Dados recentes do Instituto Brasileiro de Análises Sociais e Econômicas (Ibase) revelam que 61,8% das mulheres residentes em Jardim Gramacho, um bairro da periferia de Duque de Caxias, enfrentam a ausência de creches e escolas públicas adequadas para deixar seus filhos enquanto trabalham.
A pesquisa, realizada entre 2022 e 2023, destaca uma realidade alarmante que se estende a outras favelas da Grande Tijuca, como Borel, Indiana e Chácara do Céu, onde as porcentagens de mães que não conseguem acesso à educação infantil variam de 17,7% a 28,7%. No Complexo do Alemão, 32% das mulheres também relatam a mesma dificuldade.
O estudo, que entrevistou 12.414 pessoas, aponta que a falta de vagas em instituições de ensino não apenas compromete o desenvolvimento das crianças, mas também prejudica os direitos das mães ao trabalho. Com recursos limitados, muitas mulheres se veem obrigadas a usar benefícios sociais, como o Bolsa Família, para custear creches particulares.
Este cenário é exemplificado por Gisely de Aguiar, moradora de Jardim Gramacho, que, sem conseguir matrícula para seus filhos em escolas públicas, recorreu ao ensino privado para sua filha de 4 anos, enquanto o filho de 2 ainda não tem acesso a uma creche.
Gisely, que parou de trabalhar fora devido à falta de apoio familiar e à ausência de vagas, expressa sua frustração: "O mais novo não está em creche porque é bem difícil de conseguir. A menina não conseguiu colégio público, então eu tiro do meu Bolsa Família para pagar colégio".
Essa situação reflete uma violação dupla de direitos, onde a falta de infraestrutura educacional impede a inserção das mulheres no mercado de trabalho.
A pesquisa também aborda a alarmante defasagem escolar nas comunidades. Cerca de 38,3% das mulheres nas favelas da Grande Tijuca não completaram o ensino fundamental. Os índices em Jardim Gramacho e no Complexo do Alemão são igualmente preocupantes, com 33% e 34%, respectivamente. No que diz respeito ao acesso à educação superior, apenas 2% das mulheres nas favelas da Tijuca e 1,7% em Jardim Gramacho conseguiram concluir a graduação, números que contrastam com a média nacional de 20,7%.
Rita Corrêa Brandão, diretora executiva do Ibase, destaca que a educação infantil é um direito fundamental garantido pela Constituição. Já a coordenadora geral do Sindicato Estadual dos Profissionais de Educação do Rio de Janeiro (Sepe), Samantha Guedes, alerta que os dados sobre o déficit de vagas são subestimados, com muitas famílias desistindo de buscar matriculas.

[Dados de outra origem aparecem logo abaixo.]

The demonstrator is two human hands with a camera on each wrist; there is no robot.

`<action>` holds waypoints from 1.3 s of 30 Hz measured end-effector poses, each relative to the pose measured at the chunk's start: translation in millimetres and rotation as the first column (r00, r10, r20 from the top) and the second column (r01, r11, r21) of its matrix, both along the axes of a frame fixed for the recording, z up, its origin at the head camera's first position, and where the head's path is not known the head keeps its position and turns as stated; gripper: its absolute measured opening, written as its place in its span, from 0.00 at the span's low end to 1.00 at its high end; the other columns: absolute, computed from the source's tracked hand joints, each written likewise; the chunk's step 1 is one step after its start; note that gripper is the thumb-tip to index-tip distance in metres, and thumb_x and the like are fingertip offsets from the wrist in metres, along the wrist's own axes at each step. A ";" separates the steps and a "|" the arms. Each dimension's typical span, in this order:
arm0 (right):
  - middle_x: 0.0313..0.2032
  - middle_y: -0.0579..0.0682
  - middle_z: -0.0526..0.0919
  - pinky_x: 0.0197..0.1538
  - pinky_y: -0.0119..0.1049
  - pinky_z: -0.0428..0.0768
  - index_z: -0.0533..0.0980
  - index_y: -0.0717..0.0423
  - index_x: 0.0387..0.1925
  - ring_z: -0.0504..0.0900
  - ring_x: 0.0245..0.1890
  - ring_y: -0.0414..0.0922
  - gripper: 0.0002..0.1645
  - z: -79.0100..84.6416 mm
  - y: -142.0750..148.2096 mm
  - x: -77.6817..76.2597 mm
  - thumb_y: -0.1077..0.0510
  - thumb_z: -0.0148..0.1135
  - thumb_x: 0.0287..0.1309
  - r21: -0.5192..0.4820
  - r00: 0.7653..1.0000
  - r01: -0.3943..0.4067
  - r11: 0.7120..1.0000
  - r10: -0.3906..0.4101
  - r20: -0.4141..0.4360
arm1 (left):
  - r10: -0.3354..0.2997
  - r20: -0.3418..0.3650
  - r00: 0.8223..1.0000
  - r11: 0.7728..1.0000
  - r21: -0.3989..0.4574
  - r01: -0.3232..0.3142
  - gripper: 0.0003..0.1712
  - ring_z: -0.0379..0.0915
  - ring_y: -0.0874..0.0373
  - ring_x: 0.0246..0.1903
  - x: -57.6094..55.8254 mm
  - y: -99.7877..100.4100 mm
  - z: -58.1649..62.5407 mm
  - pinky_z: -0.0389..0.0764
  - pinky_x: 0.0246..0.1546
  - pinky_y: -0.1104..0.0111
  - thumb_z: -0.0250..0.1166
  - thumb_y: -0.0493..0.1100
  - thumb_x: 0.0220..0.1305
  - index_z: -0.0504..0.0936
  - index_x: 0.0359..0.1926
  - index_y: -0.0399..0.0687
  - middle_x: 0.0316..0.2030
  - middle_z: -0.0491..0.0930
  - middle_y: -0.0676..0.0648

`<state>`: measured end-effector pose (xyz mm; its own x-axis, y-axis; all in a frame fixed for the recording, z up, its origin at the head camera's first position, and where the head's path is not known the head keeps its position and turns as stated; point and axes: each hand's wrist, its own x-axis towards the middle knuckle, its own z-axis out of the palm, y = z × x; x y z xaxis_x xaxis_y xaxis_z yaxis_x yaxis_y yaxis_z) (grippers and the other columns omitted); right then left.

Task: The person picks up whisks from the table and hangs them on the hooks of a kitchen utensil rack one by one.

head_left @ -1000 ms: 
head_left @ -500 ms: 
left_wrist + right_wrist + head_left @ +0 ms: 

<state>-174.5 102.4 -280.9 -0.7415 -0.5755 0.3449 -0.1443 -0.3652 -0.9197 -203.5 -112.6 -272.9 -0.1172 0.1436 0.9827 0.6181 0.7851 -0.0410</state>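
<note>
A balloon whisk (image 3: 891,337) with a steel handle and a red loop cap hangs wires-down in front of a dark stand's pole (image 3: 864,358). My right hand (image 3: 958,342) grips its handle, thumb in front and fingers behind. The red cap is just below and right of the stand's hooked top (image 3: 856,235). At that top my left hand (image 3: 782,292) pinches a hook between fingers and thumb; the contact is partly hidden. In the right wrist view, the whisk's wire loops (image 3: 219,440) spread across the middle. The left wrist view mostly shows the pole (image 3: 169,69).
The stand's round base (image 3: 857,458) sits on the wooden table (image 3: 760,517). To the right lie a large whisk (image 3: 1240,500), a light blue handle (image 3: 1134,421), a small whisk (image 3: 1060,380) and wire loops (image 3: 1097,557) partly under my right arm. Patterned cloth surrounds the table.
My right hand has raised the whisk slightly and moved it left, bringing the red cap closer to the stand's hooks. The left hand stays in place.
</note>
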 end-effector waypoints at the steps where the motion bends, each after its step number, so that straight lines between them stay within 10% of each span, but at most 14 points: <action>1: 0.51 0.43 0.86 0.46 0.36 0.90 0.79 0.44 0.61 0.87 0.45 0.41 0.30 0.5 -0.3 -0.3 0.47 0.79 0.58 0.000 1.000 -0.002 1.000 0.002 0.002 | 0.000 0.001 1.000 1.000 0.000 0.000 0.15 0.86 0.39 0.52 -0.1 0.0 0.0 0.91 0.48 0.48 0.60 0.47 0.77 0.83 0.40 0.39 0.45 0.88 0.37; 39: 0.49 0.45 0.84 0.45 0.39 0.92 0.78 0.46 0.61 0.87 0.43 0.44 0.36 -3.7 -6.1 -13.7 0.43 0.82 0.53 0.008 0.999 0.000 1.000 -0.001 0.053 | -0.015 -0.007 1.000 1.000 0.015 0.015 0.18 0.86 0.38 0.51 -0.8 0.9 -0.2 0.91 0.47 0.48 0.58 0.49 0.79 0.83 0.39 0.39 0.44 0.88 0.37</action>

Ela destaca a importância da educação infantil para o pleno desenvolvimento das crianças e critica os horários inadequados das creches, que muitas vezes não atendem às necessidades das mães trabalhadoras.
Além disso, o cenário se torna ainda mais preocupante quando se observa a disparidade entre as classes sociais. A gerente de Políticas Públicas da Fundação Maria Cecilia Souto Vidigal, Beatriz Abuchaim, ressalta que as crianças de famílias em situação de vulnerabilidade têm acesso limitado à educação infantil de qualidade, o que perpetua o ciclo de pobreza.
Atualmente, 2,3 milhões de crianças de até 3 anos no Brasil não frequentam creches devido a dificuldades de acesso, sendo que o percentual de famílias mais pobres que enfrentam essa situação é quatro vezes maior em comparação às famílias ricas.
A meta do Plano Nacional de Educação (PNE) de oferecer creches para 50% das crianças de até 3 anos ainda está longe de ser alcançada. A falta de ação efetiva para resolver a crise educacional nas comunidades mais vulneráveis levanta questionamentos sobre as prioridades do poder público e a real proteção dos direitos das mulheres e crianças no Brasil.